▶ _Input data_
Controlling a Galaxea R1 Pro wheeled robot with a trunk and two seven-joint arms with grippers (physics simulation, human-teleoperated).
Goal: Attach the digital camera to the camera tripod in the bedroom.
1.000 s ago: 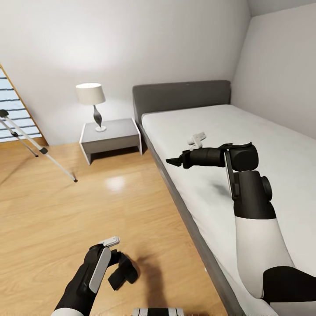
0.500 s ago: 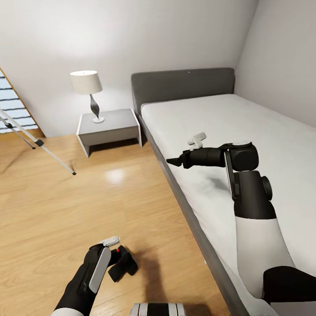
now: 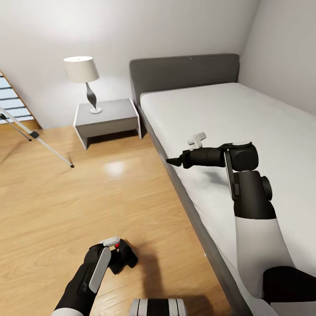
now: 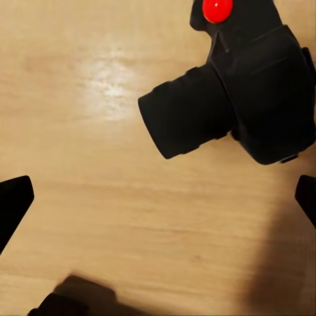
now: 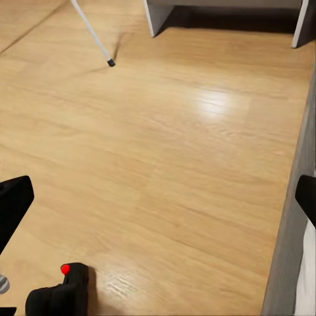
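Pick-up looks like the step now: the digital camera (image 3: 122, 259) sits low beside the bed (image 3: 210, 109), just past the wide-open left jaws, the right jaws are open too, and the camera tripod (image 3: 44, 147) waits far off, so the left jaws must close around the camera next.

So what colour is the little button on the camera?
Red, on the black digital camera; the left wrist view shows its button best.

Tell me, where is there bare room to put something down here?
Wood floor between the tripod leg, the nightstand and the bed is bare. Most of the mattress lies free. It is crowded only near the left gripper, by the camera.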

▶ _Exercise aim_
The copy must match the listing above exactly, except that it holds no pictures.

▶ _Output_
Controlling a Galaxea R1 Pro wheeled robot with a trunk and two seven-joint arms with grippers (physics simulation, human-teleoperated).
Goal: Attach the digital camera to the camera tripod in the bedroom.
1.000 s ago: 
0.500 s ago: 
now: 
now: 
now: 
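Pick-up looks like the step now: the digital camera (image 3: 122, 259) sits low beside the bed (image 3: 210, 109), just past the wide-open left jaws, the right jaws are open too, and the camera tripod (image 3: 44, 147) waits far off, so the left jaws must close around the camera next.

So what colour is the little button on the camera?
Red, on the black digital camera; the left wrist view shows its button best.

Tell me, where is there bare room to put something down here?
Wood floor between the tripod leg, the nightstand and the bed is bare. Most of the mattress lies free. It is crowded only near the left gripper, by the camera.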

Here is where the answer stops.